3. Set Up Invoice Timing That is Beneficial to Your Cash Flow

For large projects, ask your client or customer to pay you in a series of partial payments rather than waiting for any payment until the final completion. You can request monthly payments, for example, or payments when each stage of a project has been completed. 

If you have clients with multiple ongoing projects or orders, set up reasonable intervals, like weekly or monthly, to bill. Scheduling regular invoicing will set up expectations with your customer. When they expect invoices at a particular time, they are more likely to respond in a timely manner, potentially shortening your accounts receivable time period.

4. Make Sure All Payment Terms Are Agreed on in Advance

Customers are more likely to pay promptly when they know what is expected in advance and have agreed to the terms. Many small businesses send their terms with their first invoice, but it is much more effective to have that conversation at the beginning of a project or relationship.

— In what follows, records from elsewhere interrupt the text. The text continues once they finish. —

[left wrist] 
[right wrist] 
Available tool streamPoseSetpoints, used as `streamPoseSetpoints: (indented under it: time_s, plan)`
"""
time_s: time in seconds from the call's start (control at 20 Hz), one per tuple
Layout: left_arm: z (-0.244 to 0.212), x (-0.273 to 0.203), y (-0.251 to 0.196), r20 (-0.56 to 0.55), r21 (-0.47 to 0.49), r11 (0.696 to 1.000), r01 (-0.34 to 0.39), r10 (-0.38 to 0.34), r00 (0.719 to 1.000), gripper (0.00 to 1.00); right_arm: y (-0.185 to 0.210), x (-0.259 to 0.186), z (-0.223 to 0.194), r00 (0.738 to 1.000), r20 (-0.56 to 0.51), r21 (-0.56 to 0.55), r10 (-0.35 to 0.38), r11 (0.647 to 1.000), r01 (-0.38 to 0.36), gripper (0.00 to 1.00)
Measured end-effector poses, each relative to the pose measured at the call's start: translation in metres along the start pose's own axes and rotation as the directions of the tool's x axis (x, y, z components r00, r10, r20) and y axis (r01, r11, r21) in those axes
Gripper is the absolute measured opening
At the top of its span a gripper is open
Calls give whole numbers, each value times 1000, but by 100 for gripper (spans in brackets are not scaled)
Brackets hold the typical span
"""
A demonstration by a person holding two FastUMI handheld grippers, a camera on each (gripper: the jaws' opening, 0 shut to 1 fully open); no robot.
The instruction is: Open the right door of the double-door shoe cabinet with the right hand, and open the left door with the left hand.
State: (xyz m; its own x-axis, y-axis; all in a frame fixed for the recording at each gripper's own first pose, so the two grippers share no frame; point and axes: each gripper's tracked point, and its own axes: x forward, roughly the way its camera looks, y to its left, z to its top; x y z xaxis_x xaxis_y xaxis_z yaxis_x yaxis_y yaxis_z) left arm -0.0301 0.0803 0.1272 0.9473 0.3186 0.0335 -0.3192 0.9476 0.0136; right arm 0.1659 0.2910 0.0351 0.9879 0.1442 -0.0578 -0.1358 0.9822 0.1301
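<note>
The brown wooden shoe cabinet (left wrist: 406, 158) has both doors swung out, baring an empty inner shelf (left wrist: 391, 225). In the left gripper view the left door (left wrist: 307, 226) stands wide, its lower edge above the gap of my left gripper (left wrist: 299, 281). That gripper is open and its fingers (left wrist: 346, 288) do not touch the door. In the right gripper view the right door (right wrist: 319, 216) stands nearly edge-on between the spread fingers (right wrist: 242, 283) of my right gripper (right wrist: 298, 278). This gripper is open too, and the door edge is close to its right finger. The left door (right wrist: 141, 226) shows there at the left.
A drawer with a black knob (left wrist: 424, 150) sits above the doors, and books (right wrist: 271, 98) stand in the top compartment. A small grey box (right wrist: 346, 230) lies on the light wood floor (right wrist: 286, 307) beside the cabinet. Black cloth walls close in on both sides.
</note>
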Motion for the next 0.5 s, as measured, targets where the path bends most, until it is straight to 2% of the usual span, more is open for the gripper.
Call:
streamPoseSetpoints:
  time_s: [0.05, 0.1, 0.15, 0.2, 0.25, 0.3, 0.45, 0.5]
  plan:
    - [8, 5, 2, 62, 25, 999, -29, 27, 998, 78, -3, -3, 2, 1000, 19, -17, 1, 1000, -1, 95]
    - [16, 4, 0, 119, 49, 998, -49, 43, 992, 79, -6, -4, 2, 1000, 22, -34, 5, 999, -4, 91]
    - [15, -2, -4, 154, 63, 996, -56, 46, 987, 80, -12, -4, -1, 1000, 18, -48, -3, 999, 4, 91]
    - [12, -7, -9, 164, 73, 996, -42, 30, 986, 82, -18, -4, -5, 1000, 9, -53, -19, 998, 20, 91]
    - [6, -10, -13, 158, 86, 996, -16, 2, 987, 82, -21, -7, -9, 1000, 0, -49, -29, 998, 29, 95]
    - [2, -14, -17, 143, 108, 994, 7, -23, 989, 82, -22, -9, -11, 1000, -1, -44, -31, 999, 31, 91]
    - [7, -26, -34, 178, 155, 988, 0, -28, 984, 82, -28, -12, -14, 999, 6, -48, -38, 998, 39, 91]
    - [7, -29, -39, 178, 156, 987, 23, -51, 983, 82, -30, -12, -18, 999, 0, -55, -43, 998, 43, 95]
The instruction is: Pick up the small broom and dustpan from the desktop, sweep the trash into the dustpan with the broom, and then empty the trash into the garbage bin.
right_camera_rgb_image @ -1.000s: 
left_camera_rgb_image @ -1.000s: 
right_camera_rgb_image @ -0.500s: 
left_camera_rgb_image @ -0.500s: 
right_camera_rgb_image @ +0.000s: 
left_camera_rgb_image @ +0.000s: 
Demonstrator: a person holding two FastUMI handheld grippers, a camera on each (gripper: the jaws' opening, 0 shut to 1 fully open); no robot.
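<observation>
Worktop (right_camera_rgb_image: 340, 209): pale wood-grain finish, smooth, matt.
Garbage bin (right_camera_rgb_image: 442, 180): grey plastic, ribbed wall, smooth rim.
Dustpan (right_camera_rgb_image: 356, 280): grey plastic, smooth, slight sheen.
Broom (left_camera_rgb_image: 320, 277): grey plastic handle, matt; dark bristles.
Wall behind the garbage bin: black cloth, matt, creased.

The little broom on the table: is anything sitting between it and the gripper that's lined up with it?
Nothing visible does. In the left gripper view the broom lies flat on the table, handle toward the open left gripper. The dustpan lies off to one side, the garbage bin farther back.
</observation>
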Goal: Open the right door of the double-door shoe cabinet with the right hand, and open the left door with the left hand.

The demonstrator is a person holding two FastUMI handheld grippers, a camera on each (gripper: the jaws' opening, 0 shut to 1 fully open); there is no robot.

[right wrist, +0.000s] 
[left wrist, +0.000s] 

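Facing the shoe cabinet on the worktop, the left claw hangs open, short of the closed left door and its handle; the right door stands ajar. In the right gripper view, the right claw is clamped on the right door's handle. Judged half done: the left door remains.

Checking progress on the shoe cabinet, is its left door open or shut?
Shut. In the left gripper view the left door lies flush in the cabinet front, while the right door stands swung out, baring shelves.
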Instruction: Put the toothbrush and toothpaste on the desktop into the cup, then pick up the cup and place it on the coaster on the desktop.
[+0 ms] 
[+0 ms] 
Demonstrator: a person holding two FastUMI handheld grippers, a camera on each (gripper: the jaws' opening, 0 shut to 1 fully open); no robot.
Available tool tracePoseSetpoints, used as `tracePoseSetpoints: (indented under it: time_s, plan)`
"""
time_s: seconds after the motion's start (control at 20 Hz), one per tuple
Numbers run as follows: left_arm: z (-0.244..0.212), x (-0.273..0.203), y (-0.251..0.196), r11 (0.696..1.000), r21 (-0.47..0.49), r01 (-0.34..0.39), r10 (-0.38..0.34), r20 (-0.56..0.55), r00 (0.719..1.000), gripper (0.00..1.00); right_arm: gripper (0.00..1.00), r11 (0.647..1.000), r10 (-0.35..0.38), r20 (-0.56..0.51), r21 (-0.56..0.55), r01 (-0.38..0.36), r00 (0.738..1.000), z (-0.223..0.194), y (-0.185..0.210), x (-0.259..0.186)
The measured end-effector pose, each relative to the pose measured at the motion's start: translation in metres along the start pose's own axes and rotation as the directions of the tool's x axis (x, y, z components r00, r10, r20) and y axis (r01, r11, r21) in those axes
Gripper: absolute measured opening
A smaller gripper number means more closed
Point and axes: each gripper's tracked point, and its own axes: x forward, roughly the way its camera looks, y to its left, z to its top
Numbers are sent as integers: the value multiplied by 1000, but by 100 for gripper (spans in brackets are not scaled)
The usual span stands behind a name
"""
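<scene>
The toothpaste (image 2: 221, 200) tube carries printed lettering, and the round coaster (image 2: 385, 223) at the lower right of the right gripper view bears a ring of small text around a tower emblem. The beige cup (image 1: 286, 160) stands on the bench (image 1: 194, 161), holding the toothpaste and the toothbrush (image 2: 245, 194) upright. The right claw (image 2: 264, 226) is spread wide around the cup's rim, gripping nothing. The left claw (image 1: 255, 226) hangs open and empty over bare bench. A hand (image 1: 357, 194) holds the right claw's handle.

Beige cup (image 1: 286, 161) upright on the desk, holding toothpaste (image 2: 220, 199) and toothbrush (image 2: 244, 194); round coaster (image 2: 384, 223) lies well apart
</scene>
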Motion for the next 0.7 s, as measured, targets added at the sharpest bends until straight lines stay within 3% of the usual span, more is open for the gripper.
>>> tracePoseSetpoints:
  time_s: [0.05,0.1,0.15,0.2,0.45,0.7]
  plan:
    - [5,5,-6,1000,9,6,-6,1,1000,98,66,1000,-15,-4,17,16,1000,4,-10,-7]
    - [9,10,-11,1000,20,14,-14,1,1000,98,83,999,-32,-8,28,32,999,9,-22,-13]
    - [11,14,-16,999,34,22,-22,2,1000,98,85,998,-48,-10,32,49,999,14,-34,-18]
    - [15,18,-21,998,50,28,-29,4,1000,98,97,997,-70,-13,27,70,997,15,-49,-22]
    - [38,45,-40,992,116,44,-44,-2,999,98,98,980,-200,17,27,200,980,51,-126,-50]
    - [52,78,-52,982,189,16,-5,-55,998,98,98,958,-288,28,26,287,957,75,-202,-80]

5. Monitor Your Accounts Receivable Efficiency

Once you have a good system in place, it’s important to keep monitoring it. You want to be sure you have the best possible system for your business—one that keeps your cash flow as healthy as possible. Part of this is checking to ensure you’re sending your invoices regularly, or as soon after a sale as possible. Then look at other parts of the system. Think about providing options for electronic payments and review your terms regularly. Do you need to offer incentives for quick payments, late fees for slow payments, a change of due dates on your invoices? Every week—even day—counts when you’re a small business looking to thrive and grow.